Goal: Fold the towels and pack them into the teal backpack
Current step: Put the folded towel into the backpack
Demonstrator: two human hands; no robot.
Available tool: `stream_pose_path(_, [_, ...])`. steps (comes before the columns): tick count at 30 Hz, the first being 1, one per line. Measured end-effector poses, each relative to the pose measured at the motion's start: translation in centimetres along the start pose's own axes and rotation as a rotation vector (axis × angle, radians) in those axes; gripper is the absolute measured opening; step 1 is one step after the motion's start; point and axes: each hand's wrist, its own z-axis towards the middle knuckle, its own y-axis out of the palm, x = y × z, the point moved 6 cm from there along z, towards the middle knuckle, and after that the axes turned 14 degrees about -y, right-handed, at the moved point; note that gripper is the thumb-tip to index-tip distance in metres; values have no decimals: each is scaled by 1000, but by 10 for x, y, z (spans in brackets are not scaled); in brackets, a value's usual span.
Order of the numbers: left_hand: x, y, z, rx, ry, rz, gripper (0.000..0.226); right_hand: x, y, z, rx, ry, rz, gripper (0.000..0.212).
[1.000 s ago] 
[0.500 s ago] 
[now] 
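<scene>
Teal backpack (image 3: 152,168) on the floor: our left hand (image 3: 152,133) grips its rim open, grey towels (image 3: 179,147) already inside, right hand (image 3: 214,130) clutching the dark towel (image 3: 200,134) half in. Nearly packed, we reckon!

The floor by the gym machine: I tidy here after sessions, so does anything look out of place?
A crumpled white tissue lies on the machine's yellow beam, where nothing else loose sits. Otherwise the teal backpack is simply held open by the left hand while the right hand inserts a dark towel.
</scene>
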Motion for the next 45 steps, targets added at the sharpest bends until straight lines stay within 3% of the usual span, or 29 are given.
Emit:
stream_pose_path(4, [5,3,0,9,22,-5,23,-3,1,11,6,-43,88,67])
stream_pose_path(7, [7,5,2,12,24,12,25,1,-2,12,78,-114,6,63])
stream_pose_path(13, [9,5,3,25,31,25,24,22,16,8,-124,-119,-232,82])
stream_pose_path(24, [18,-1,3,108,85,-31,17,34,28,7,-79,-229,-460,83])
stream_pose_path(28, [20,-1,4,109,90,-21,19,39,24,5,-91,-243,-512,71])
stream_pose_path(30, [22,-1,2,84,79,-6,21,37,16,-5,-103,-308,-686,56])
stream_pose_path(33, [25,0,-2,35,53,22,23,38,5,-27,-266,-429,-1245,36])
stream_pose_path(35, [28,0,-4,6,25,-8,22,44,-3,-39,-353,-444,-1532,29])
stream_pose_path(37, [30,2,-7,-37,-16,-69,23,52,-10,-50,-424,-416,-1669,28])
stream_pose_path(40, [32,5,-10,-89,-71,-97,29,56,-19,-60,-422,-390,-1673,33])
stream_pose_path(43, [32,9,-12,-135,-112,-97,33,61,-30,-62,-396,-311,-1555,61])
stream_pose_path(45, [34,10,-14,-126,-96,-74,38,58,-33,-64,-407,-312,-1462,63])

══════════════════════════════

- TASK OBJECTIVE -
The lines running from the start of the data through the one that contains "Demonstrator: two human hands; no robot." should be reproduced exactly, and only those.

- RESPONSE TO THE TASK -
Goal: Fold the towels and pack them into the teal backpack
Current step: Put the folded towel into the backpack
Demonstrator: two human hands; no robot.

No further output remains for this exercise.